Leaving out the pictures, retype exactly the lines from the one holding "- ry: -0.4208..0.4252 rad" through the end of the material.

* **Exercise data**:

__________________________________________________

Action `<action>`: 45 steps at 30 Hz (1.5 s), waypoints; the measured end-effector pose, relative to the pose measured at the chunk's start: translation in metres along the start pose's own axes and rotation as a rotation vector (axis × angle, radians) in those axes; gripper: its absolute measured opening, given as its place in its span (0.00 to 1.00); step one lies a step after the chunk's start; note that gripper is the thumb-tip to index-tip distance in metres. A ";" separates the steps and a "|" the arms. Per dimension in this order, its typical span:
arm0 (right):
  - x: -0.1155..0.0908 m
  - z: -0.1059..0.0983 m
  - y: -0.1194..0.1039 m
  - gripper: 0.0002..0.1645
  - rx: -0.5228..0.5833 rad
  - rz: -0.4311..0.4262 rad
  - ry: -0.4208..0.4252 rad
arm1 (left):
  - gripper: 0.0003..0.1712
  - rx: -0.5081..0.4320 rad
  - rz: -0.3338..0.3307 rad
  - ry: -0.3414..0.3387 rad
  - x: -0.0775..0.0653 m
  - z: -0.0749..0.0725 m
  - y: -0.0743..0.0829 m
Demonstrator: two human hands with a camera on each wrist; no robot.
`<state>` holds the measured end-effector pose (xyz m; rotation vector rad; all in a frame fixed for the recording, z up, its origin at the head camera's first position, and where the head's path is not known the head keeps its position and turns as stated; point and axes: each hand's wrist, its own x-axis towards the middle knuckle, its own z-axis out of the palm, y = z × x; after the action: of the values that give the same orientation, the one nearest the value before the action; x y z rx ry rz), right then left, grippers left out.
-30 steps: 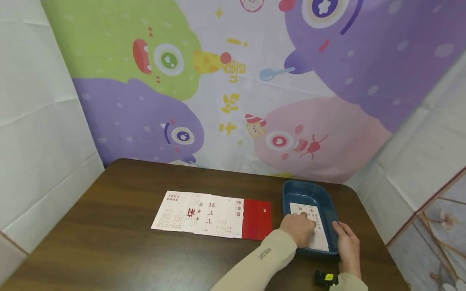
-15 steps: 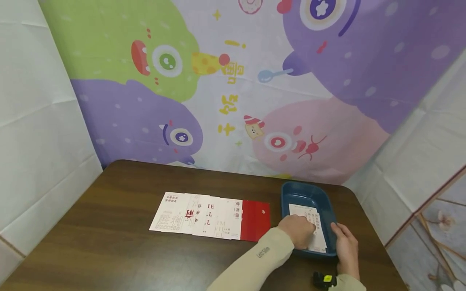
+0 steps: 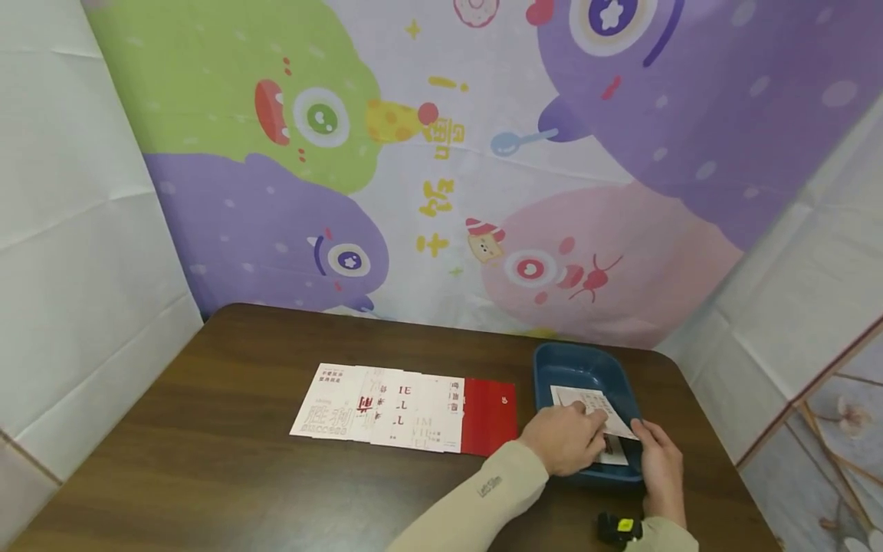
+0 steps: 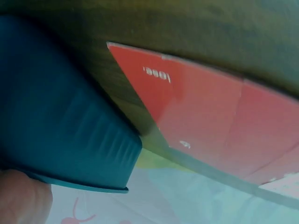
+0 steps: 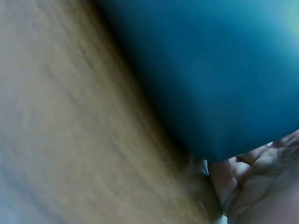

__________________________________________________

* **Solution for this exercise**:
  - ry: -0.4208..0.4252 rad
arm1 (left):
  - gripper: 0.0003..0.1712
  - rx: -0.5081..0.4320 rad
  - rz: -0.3338..0.3307 rad
  - ry: -0.3414..0.3387 rad
  - x: -0.0775..0.0653 m
  - z: -0.0749..0.0725 m
  - y: -0.0743..0.0829 m
Demonstrator: two human hands with a camera on each wrist; no robot.
`<state>` holds the measured end-effector pose (xyz m; rotation vector rad; all in a frame fixed for the recording, z up, its origin at the head camera's first position, and where the head's path is not known the head keeps its position and turns as stated; point and axes: each hand's wrist, its own x-axis towards the middle knuckle, its own z-axis out of the palm, y = z × x; after the action: of the values that give the same orientation, the one nearest the value before the action; x y z rx ry rz), right then left, grippers left out.
-30 steps: 
-15 steps: 
+0 steps: 
+0 steps: 
+0 steps: 

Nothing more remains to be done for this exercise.